MADISON – The General Election on Tuesday, November 6, was dominated, as it always is, by only two major parties. Yet the field of candidates was rife with alternative political perspectives, chief among them being those of the Constitution Party of Wisconsin (CPoW). “Even though Republicans struggled to avoid it, social issues were definitely on the ballot in 2018,” said Andrew Zuelke, CPoW Chairman. “We are the only Party upholding the principles of constitutionally limited government that also ardently defends the rights of the unborn, proudly campaigns for traditional marriage and the natural family, and seeks to uphold the historic Christian moral order which has brought so much blessing to our nation and to the world.”
Responding to the commonly held notion that the Republicans are champions of these causes, Zuelke added, “Yeah, maybe that was the case two or three decades ago. But not anymore… Even when they win elections, they ignore important social issues in the legislatures. Social issues for them are often merely bargaining chips to be compromised away while negotiating over economic policies.”
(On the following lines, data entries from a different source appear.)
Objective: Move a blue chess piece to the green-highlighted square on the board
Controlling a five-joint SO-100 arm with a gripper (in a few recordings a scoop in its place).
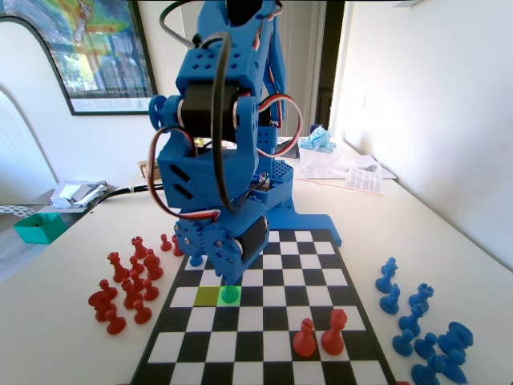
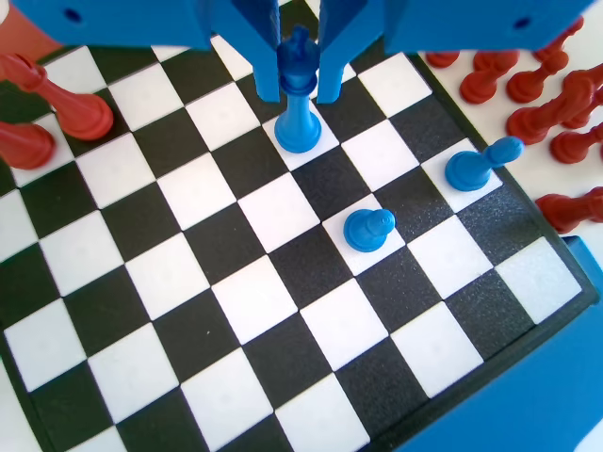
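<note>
From the fixed view, nearest me stand two red pieces (image 1: pixel 319 335) on the board (image 1: pixel 264 345), and beyond them the green-highlighted square (image 1: pixel 230 295), with a yellow-olive square (image 1: pixel 208 297) just to its left. My gripper (image 1: pixel 227 258) hangs low right above that green square. In the wrist view my gripper (image 2: pixel 301 83) has its two jaws standing close on either side of the blue chess piece (image 2: pixel 299 104), a tall one with a small cross on top, whose base rests on a white square. I cannot tell whether the jaws press it or have just let go. Two small blue pawns (image 2: pixel 368 229) stand farther down the board, apart from it. To finish well, I judge I should open gently, with the base flat and centred, then lift straight up so neither jaw tips the head.
</note>
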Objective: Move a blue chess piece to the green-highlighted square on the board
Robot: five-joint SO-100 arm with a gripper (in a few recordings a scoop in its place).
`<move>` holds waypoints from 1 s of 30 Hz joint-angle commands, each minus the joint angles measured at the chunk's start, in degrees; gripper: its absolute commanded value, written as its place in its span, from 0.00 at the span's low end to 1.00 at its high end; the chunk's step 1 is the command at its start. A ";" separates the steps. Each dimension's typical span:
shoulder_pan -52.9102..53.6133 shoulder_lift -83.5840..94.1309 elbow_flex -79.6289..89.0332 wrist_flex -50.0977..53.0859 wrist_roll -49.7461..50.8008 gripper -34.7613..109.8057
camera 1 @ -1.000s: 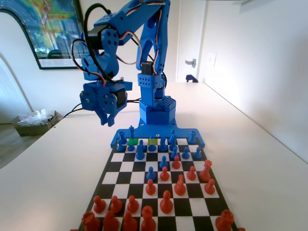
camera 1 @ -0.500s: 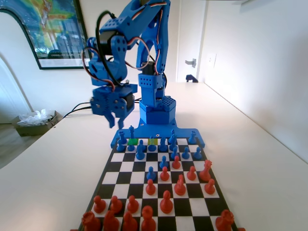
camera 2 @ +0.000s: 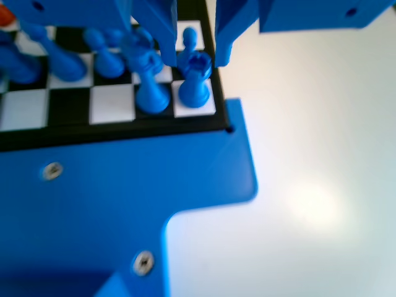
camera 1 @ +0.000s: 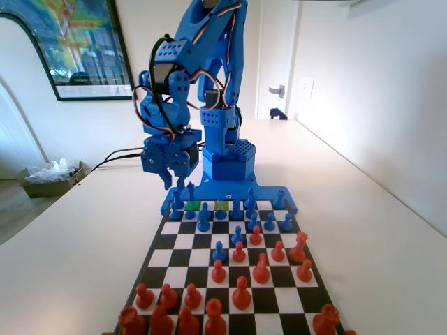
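In the fixed view the board (camera 1: 183,259) runs away from me, red pieces near, blue pieces far. The tall slender blue chess piece (camera 1: 191,189) stands in the far row near the left corner. Beside it lies the green-highlighted square (camera 1: 194,206). My gripper (camera 1: 168,181) hangs just above and left of that piece, touching nothing. In the wrist view the gripper (camera 2: 195,60) is open, its jaws apart over the corner rook (camera 2: 195,86). A blurred blue piece (camera 2: 148,86) stands on the square beside the rook.
A paler yellow-green square (camera 1: 221,205) lies two squares right of the green one. Blue pawns (camera 1: 203,222) crowd the rows in front of it. Red pieces (camera 1: 242,293) stand mid-board and near me. The board's edge (camera 2: 124,127) meets bare white table (camera 2: 322,124).
In the fixed view the gripper has swung right and dropped lower, from out over the table to just above the board's far left corner. No piece has moved.
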 commanded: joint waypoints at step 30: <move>-0.26 -0.53 6.42 -12.39 -0.62 0.31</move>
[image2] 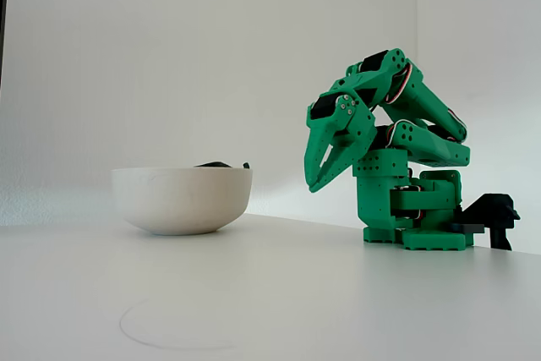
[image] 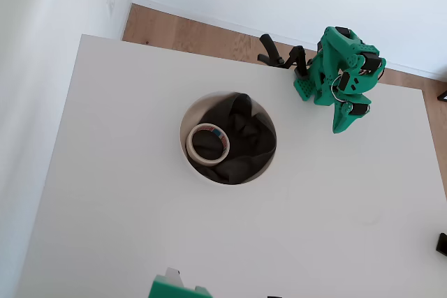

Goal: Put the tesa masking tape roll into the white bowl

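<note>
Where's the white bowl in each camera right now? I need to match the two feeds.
Overhead view: white bowl at table centre, tape roll lying inside on dark cloth.
Fixed view: bowl left of centre.
Shared landmark: green arm, right of the bowl in both.

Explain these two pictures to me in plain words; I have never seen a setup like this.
The green machine is a small robot arm bolted to a white table. At its tip is a two-finger gripper, which holds nothing; the fingers look nearly together. One picture is taken from above, looking straight down; the other from table height, at the side. On the table stands a white bowl lined with dark cloth. From above, a roll of masking tape lies inside the bowl on that cloth. The arm is folded back, apart from the bowl.
</note>
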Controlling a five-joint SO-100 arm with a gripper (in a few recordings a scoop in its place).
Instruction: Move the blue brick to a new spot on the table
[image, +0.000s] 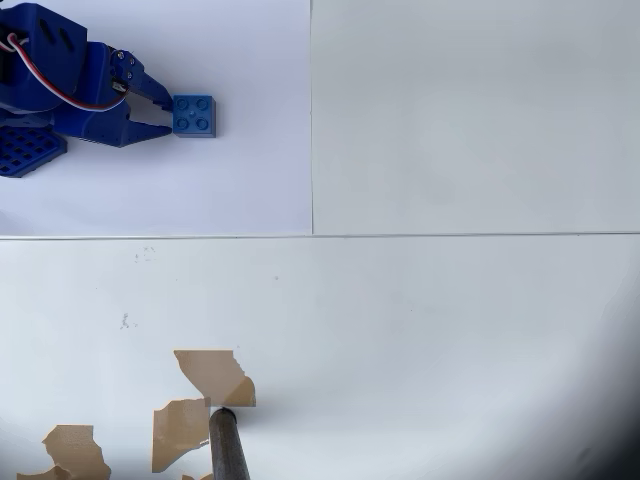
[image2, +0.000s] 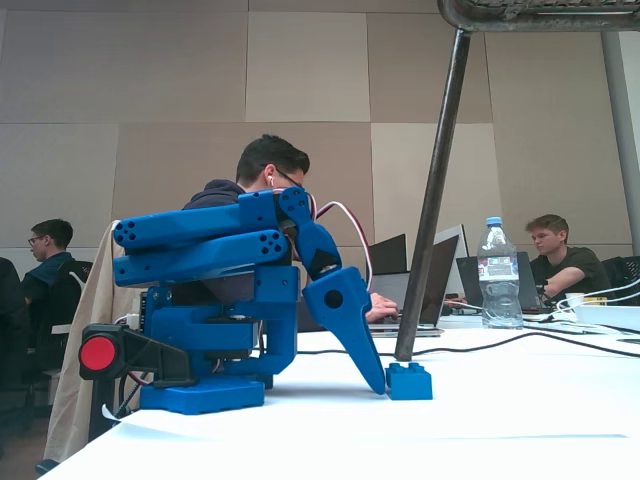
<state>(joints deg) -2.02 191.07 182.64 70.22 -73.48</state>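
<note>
The gripper (image: 166, 112) sits low on the table (image: 450, 320), its 2 fingers spread apart in a narrow V that points right in the overhead view. Nothing is between them. The upper fingertip (image: 165, 98) and the lower fingertip (image: 160, 129) both end right at the left face of the blue brick (image: 194, 114); from above they look to be touching or almost touching it, and I cannot tell which. The brick lies directly ahead of the gripper's mouth, flat on the whiter paper sheet (image: 240, 170), its 4 studs facing up.

In the fixed view the gripper (image2: 378, 385) slopes down to the tabletop, its tip resting just left of the brick (image2: 409, 381), which stands on the table (image2: 500, 430) beside it.

Behind the gripper the blue arm (image: 60, 80) folds back toward its base (image2: 200, 393). Well away from the gripper, toward the overhead view's bottom edge, lie torn brown tape patches (image: 212, 372) and a dark pole (image: 228, 448).
</note>
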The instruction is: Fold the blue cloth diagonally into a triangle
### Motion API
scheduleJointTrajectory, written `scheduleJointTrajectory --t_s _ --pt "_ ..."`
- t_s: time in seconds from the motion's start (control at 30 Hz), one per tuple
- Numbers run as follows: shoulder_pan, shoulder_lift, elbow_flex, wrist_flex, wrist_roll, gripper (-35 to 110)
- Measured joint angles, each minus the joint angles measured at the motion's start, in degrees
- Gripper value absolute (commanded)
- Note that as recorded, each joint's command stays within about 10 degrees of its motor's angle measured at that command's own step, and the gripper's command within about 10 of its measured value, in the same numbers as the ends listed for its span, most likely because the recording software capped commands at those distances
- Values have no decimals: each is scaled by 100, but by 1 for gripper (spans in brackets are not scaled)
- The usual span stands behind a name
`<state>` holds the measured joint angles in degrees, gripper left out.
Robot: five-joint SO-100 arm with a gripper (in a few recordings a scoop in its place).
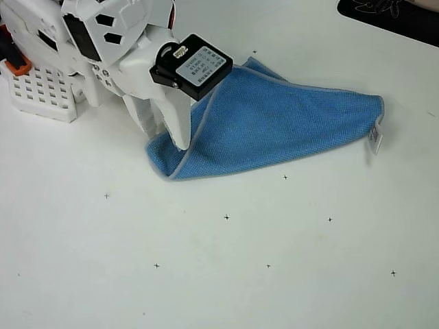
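Note:
The blue cloth (274, 123) lies flat on the white table, folded over into a rough triangle. Its long point reaches right, where a small white tag (375, 139) hangs off the corner. A pale grey border runs along its edges. My white gripper (166, 137) comes down from the upper left over the cloth's left corner. The longer finger's tip (181, 140) rests on the folded edge, and the shorter finger (146, 122) stands a little apart to its left. The jaws look slightly open, with nothing lifted between them. A black camera box (192, 66) on the wrist hides part of the cloth's upper edge.
The arm's white base (41, 92), with a gridded block, stands at the upper left. A black mat (391, 17) sits at the top right corner. Small black cross marks (226, 217) dot the bare table in front of the cloth.

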<state>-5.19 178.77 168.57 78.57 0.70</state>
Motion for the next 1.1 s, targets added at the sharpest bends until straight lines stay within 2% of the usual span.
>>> scheduleJointTrajectory --t_s 1.1 --pt "0 105 18 18 0 30"
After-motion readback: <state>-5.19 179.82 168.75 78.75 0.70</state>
Running as the only alternative candidates in their respective races, Terry Larson for Attorney General and Thomas Harland for Assembly District 64, campaigned with social issues central to their political message. Mr. Larson vowed to enforce Wisconsin Statute 940.04, which prohibits taking the lives of the unborn, and promised to uphold Article XIII, Sec. 13 of the Wisconsin State Constitution which limits marriage to one man and one woman. Thomas Harland championed traditional family values and called for an immediate end to the state-sanctioned murder of defenseless unborn children. None of their opponents offered any consolation to the many Wisconsinites having deep concerns over these vital issues.
And it showed at the polls. CPoW Communications Director Douglas Lindee noted that the returns indicated an encouraging trend. “When I started looking at the data, I found some interesting inferences regarding the level of disenfranchisement conservative voters seem to have with the Republican Party and the level of resonance with our political message that appears to be growing among them. Terry Larson received about 47,000+ votes – around two percent statewide. That may seem low, but we outperformed all of our ‘third-party’ competitors by over 100%. Indeed, the support Terry received from conservative voters in Wisconsin seems to have deprived the Republican Brad Schimel of victory.”
That remains to be seen, of course, as the count is very close and all the votes have yet to be tallied. But the support Terry Larson received, all by itself, is without a doubt, significant in terms of its impact on Wisconsin’s political landscape. Lindee continued, “Thomas Harland faced a single opponent in District 64, Democrat Peter Barca, and garnered twenty percent of the vote in that progressive district. But what is most telling of all is what happens when a Constitution Party candidate faces a single opponent who is Republican.”
“We had this scenario in two partisan local elections. Members of our Party – Tom Wakely of Oneida County, and Marion Shaw of St. Croix County – ran for county Sheriff against Republican incumbents, and both received around twenty percent of the vote. While some of that may be attributable to ignorant progressives desperately voting for “anyone but the Republican,” we are convinced that these results, in combination with the results from our statewide races, suggest that around eighteen percent of conservatives are voting for Republicans only in the hopes of keeping liberal progressives from winning the election, not from a loyal confidence in the Republican Party at all. In fact, they appear to be so dissatisfied with Republican compromises that eighteen percent of them would rather vote for a candidate from a Party having much greater integrity on social and constitutional issues,” Lindee concluded.
Wisconsin Constitutionalists agree that unless Republicans make a dramatic course change, they will continue to pay for it in future elections. Regardless, the Constitution Party of Wisconsin will continue to build upon its gains this year and improve its performance in terms of reaching Wisconsin voters with its message and in terms of turning that messaging into votes.
Douglas Lindee joined Chairman Andrew Zuelke in expressing delight in the Party’s performance statewide on Tuesday. “We are very pleased with our performance in this election, with the obvious gains we have made over previous recent elections. We are encouraged by the support we have received from many tens of thousands of conservative voters across the State of Wisconsin, and will be actively building on that support in future elections to have even greater political impact in 2020 and beyond.”